El presidente de Serbia, Aleksandar Vucic, disolvió este miércoles la Asamblea Nacional y convocó elecciones parlamentarias anticipadas para el próximo 25 de octubre. La decisión adelanta más de un año unos comicios que originalmente debían celebrarse en diciembre de 2027.
Vucic firmó el decreto después de que el Gobierno serbio presentara el 7 de septiembre una solicitud formal para disolver el Parlamento. La medida entra en vigor con su publicación en el Boletín Oficial y, a partir de ese momento, comienzan a correr los plazos correspondientes al proceso electoral.

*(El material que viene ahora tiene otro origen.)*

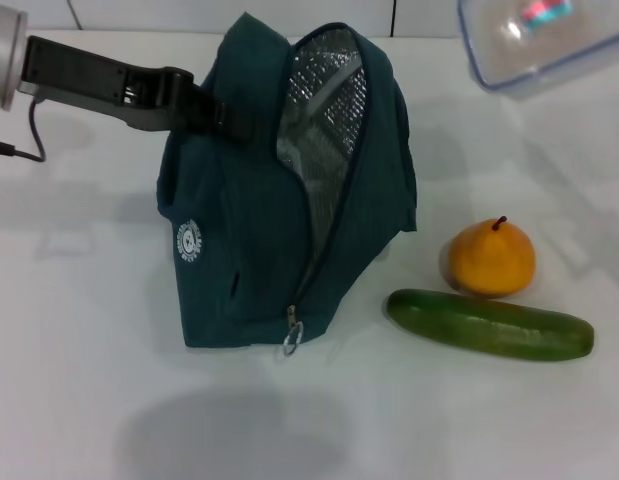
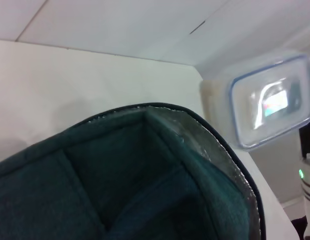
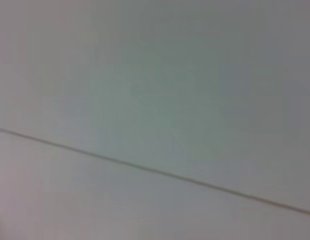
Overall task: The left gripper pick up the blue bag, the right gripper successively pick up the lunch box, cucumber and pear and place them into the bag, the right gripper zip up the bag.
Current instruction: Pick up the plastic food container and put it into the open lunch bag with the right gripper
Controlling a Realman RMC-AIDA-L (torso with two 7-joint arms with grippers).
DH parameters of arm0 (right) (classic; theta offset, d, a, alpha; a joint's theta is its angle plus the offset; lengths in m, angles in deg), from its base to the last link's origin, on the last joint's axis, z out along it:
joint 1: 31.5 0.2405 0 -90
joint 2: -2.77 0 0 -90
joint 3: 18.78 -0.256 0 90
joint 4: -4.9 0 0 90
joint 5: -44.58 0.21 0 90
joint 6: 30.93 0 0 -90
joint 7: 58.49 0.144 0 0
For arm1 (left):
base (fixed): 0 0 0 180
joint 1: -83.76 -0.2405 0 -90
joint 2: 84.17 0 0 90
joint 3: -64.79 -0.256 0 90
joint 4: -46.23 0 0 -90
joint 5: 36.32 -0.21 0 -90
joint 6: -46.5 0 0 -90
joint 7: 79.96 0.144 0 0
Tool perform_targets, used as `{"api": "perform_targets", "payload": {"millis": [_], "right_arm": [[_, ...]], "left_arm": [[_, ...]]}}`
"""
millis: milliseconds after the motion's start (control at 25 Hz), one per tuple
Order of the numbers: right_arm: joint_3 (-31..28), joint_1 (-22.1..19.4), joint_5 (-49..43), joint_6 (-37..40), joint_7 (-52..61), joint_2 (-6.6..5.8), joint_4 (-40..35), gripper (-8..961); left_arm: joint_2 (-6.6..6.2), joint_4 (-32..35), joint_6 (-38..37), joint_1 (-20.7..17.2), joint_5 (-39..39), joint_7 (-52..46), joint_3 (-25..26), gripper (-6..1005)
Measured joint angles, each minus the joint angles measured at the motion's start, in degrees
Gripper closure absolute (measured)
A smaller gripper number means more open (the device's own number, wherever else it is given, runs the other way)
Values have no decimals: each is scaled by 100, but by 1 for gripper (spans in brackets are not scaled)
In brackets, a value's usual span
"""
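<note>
We hold the blue bag (image 1: 279, 190) upright by its handle, the left gripper (image 1: 194, 105) clamped on it, mouth agape for the airborne lunch box (image 1: 544, 40); the right gripper's fingers we cannot see.

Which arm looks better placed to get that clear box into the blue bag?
The right. The lunch box is already raised on the robot's right side, above the pear, though its holder is out of view. The left gripper is busy at the blue bag, whose mouth gapes open.
</note>
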Motion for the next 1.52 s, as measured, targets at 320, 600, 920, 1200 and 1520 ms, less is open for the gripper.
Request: {"api": "perform_targets", "payload": {"millis": [320, 600, 920, 1200, 1520], "right_arm": [[141, 638, -35, 100, 140, 0, 47, 858], [508, 1079, -20, 80, 195, 0, 158, 857], [970, 1323, -42, -142, 198, 0, 261, 857], [1445, 1230, -42, -235, 200, -1, 261, 858], [2083, 1052, -42, -465, 199, 0, 184, 858]], "left_arm": [[56, -44, 66, 96, -5, 5, -16, 960], [109, -47, 115, 148, 4, 6, -17, 960], [148, -47, 125, 147, 103, 54, -16, 960], [195, -47, 130, 100, 130, 61, 15, 960], [235, -47, 130, 91, 174, 60, 25, 960]]}}
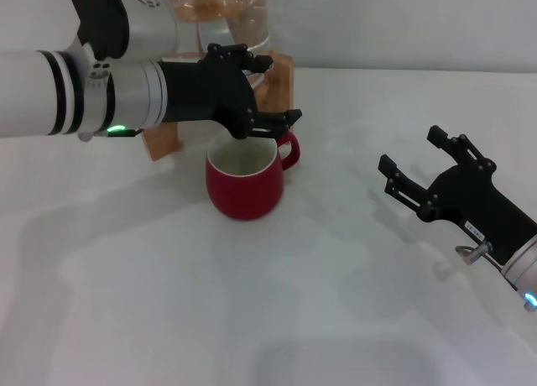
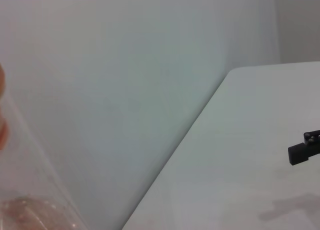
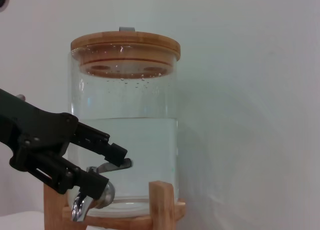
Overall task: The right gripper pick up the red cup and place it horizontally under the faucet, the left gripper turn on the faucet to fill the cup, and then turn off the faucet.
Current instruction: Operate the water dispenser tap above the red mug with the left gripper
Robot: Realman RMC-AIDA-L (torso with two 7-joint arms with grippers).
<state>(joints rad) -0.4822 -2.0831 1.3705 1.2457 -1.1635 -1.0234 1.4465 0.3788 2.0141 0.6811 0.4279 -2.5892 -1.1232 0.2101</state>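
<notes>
The red cup [image 1: 245, 183] stands upright on the white table in front of the wooden stand [image 1: 281, 77], its handle to the right. My left gripper [image 1: 275, 91] reaches in just above the cup's far rim and hides the faucet in the head view. In the right wrist view the left gripper [image 3: 111, 167] is open, and its two fingers straddle the chrome faucet's lever [image 3: 114, 165] above the spout [image 3: 80, 206]. I see no water stream. My right gripper [image 1: 409, 166] is open and empty, off to the cup's right.
The clear glass water jar [image 3: 125, 105] with a wooden lid [image 3: 125, 44] sits on the stand and is about half full. The white wall stands close behind it. Bare white table [image 1: 252, 302] lies in front of the cup.
</notes>
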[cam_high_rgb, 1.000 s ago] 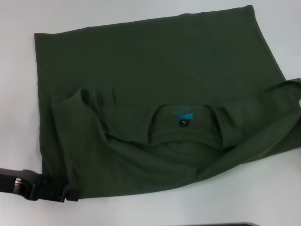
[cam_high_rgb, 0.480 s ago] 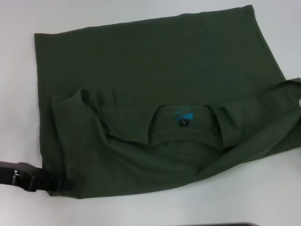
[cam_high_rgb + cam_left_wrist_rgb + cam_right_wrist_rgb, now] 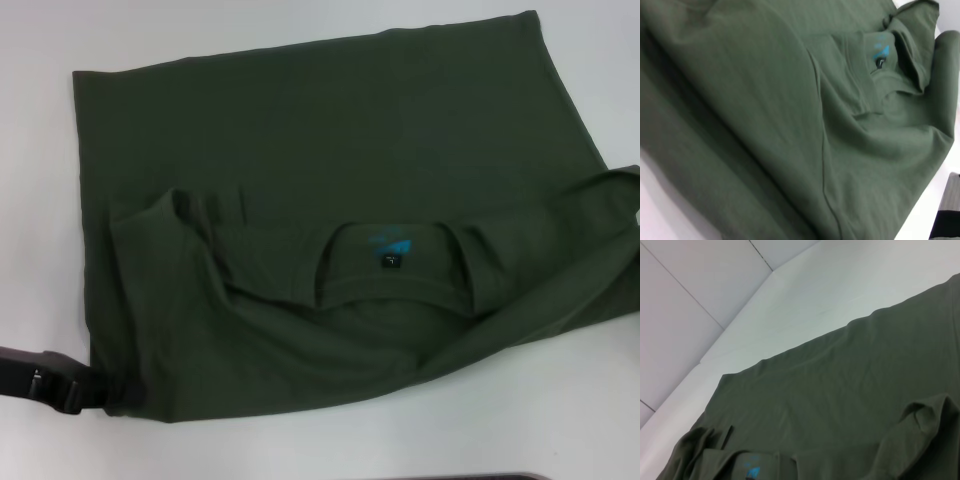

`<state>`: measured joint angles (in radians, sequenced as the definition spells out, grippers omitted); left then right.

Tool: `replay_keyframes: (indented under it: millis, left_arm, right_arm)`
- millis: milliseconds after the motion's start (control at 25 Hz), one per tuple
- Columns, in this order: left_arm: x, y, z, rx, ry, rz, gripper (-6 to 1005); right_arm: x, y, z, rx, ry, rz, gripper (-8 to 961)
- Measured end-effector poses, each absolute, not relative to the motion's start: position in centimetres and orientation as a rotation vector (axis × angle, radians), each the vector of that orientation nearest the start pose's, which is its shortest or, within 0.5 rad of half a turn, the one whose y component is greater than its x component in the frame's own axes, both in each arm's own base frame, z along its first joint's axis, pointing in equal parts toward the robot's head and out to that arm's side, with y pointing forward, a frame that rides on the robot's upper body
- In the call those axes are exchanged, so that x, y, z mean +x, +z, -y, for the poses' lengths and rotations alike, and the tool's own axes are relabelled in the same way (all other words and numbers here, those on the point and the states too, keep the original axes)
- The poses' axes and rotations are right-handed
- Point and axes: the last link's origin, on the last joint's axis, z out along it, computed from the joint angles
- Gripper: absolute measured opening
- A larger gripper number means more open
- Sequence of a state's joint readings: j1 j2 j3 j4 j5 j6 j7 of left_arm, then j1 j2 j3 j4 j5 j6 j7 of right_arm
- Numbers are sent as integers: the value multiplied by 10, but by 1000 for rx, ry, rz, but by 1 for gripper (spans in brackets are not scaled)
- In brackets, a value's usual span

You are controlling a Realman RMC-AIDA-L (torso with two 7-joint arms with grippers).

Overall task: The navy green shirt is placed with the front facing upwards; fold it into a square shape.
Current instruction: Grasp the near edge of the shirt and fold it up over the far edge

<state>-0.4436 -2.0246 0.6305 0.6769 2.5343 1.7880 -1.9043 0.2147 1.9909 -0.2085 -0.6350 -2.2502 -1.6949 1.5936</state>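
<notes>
Navy green shirt (image 3: 330, 230) half-folded on white table (image 3: 300, 450); left gripper (image 3: 95, 392) at hem, fingers' state unclear.

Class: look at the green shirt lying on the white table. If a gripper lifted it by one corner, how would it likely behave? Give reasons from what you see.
The navy green shirt would probably droop and stretch, not lift flat: its near part already lies in soft rumpled folds around the collar. It looks light, being thin cloth. It may drag rather than slide freely, since so much of it lies on the table.

The navy green shirt (image 3: 330, 150) is dark green, its neck tag (image 3: 390, 260) black with blue print. The counter (image 3: 300, 450) is white.
</notes>
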Motion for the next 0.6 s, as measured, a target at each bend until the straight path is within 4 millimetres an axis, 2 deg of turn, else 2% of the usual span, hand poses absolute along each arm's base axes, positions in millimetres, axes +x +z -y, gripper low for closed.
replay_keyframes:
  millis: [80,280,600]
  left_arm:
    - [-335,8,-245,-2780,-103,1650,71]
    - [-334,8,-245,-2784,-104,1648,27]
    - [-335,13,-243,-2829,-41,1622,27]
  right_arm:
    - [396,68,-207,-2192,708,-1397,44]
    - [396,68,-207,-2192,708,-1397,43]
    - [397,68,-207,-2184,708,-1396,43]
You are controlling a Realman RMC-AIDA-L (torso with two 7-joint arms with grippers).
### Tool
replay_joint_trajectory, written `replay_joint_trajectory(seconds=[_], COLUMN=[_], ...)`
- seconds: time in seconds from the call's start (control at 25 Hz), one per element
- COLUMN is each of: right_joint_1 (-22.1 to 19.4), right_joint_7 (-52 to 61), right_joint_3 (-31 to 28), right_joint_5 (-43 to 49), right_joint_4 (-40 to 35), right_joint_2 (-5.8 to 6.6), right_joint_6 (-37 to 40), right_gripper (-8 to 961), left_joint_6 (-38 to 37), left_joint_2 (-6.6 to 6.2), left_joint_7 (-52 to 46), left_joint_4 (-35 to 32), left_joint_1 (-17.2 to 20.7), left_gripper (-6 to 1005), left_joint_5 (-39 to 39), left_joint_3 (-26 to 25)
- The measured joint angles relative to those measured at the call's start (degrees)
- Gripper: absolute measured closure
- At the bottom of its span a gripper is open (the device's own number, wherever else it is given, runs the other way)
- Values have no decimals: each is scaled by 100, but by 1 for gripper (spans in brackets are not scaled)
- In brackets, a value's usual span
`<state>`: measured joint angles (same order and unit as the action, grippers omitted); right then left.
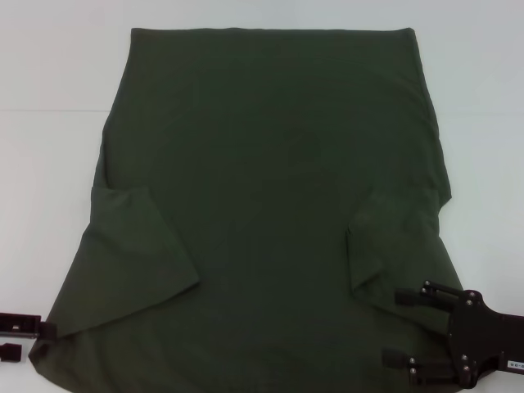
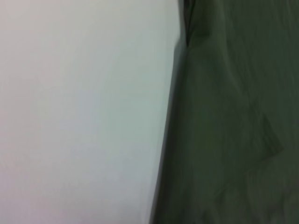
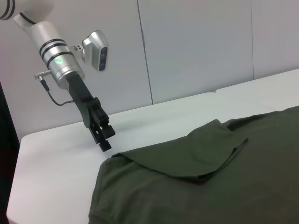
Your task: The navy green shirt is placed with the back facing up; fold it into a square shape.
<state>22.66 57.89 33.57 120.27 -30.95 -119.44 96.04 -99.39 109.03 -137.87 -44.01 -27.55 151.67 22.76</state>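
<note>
1. Right now the navy green shirt (image 1: 270, 205) lies flat on the white surface (image 1: 49, 65), plain side up, filling most of my head view. Its long axis runs from near me to far from me, with one straight end at the far side.

2. Both short sleeves look folded inward onto the body: the left sleeve (image 1: 139, 246) makes a flap on my left, the right sleeve (image 1: 389, 237) a flap on my right.

3. My left tool (image 1: 20, 340) sits at the near left corner of the shirt, just beside the cloth edge. From the right wrist view it points down at that corner (image 3: 103, 140). I cannot tell whether its fingers are apart or closed, or whether they pinch any cloth.

4. My right tool (image 1: 393, 327) hovers over the near right part of the shirt, its two fingers spread wide and holding nothing.

5. I judge that the sleeves are done and the lengthwise fold is still to come. Both tools are at the near end, one toward each side, so the cloth would travel away from me toward the far end.
</note>
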Motion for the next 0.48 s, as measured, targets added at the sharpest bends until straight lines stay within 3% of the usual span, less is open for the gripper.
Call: replay_joint_trajectory(seconds=[0.48], right_joint_1=[15], right_joint_7=[-6], right_joint_3=[0], right_joint_5=[0], right_joint_4=[23], right_joint_2=[0], right_joint_6=[-34], right_gripper=[12], left_joint_6=[220], left_joint_2=[87], left_joint_7=[94], left_joint_4=[42], left_joint_1=[-41], left_gripper=[111], left_joint_5=[4], left_joint_3=[0])
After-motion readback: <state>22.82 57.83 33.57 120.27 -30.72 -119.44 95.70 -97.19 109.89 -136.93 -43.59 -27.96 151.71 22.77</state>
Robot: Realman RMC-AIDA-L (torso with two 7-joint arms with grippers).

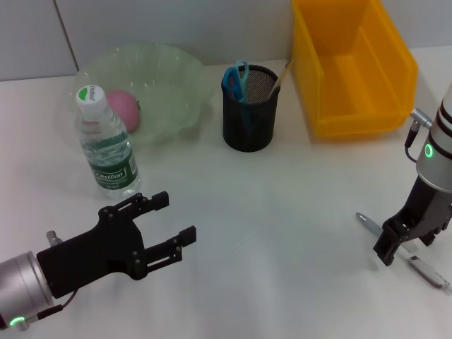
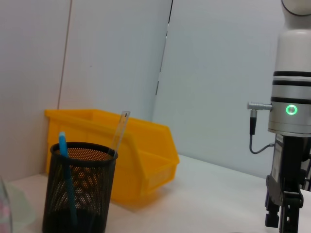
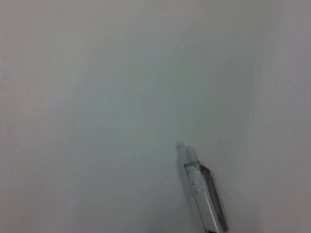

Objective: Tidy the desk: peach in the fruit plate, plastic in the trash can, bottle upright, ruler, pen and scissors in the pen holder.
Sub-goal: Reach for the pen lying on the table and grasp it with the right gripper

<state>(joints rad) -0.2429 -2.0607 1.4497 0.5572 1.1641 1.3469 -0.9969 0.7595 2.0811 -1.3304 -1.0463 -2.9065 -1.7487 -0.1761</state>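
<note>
A clear pen [image 1: 406, 256] lies on the white table at the right; the right wrist view shows its tip end [image 3: 203, 191] flat on the table. My right gripper [image 1: 405, 244] is open and low over the pen, its fingers on either side of it; it also shows in the left wrist view [image 2: 283, 219]. My left gripper [image 1: 171, 222] is open and empty at the front left. The bottle [image 1: 106, 141] stands upright. The pink peach [image 1: 121, 108] lies in the green fruit plate [image 1: 173, 78]. The black mesh pen holder [image 1: 249, 107] holds blue scissors [image 1: 235, 79] and a ruler [image 2: 119, 131]. No plastic shows.
A yellow bin [image 1: 353, 63] stands at the back right, beside the pen holder; it also shows in the left wrist view [image 2: 146, 155]. The bottle stands just in front of the fruit plate, near my left arm.
</note>
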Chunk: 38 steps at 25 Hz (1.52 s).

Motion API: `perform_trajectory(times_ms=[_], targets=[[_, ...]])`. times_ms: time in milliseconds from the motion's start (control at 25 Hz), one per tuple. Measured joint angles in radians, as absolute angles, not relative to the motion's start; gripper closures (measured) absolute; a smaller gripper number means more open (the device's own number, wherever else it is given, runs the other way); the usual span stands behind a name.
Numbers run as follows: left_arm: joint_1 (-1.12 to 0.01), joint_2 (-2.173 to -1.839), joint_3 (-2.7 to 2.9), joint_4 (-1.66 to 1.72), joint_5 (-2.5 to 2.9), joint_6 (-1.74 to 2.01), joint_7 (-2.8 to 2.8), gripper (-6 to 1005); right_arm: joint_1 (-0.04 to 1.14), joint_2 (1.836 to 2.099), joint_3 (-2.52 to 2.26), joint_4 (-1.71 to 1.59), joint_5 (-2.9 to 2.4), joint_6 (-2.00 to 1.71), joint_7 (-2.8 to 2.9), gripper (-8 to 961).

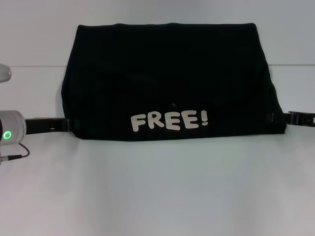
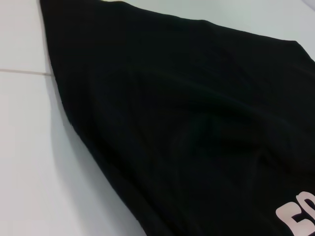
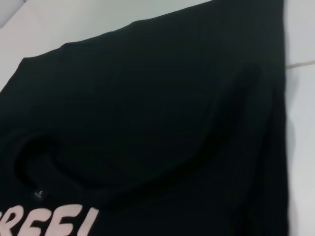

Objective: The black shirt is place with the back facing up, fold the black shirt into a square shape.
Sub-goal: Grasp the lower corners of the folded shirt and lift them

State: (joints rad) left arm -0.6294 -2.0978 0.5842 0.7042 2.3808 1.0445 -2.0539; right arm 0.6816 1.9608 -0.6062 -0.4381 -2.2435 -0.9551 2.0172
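- One black shirt lies across the white table, folded into a wide band, its cream "FREE!" lettering facing up near the shirt's edge closest to me.
- I see the left gripper at the shirt's left near corner, touching the cloth; I cannot tell whether it is gripping.
- The right gripper sits at the shirt's right near corner, against the hem; I cannot tell its grip either.
- My wrist views show only rumpled black cloth, part of the lettering and table beside the shirt.
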Motion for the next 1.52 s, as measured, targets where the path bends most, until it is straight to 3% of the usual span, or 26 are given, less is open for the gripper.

La convocatoria se produce después de casi dos años de protestas encabezadas principalmente por estudiantes. Las movilizaciones comenzaron tras el derrumbe de una marquesina de la estación ferroviaria de Novi Sad en noviembre de 2024, una tragedia que dejó 16 muertos y desencadenó reclamos de transparencia y denuncias de corrupción contra las autoridades.
El Gobierno sostuvo al solicitar las elecciones que una nueva votación permitiría reducir las tensiones existentes en la sociedad. Vucic también vinculó la convocatoria con las divisiones y conflictos políticos que atraviesa Serbia y defendió la necesidad de resolver la disputa mediante las urnas.
Los comicios también podrían modificar el papel político del propio Vucic. El gobernante Partido Progresista Serbio (SNS) lo eligió para encabezar su lista electoral y lo nominó como candidato a primer ministro, cargo que ya ocupó entre 2014 y 2017 antes de asumir la Presidencia.
Vucic es presidente desde 2017 y no puede presentarse a un nuevo mandato presidencial. El SNS, que gobierna Serbia desde 2012, obtuvo la mayoría absoluta en las últimas elecciones parlamentarias anticipadas, celebradas en diciembre de 2023.
La oposición y los manifestantes acusan desde hace meses al oficialismo de corrupción, restricciones a la libertad de prensa y violencia contra adversarios políticos, señalamientos rechazados por Vucic y sus aliados. El movimiento estudiantil surgido durante las protestas busca ahora trasladar parte de esa movilización social al escenario electoral.
Con la disolución del Parlamento formalizada, Serbia entró oficialmente en campaña para las elecciones del 25 de octubre. La votación definirá la nueva composición de la Asamblea Nacional y determinará si Vucic consigue regresar al cargo de primer ministro después de más de nueve años como jefe de Estado.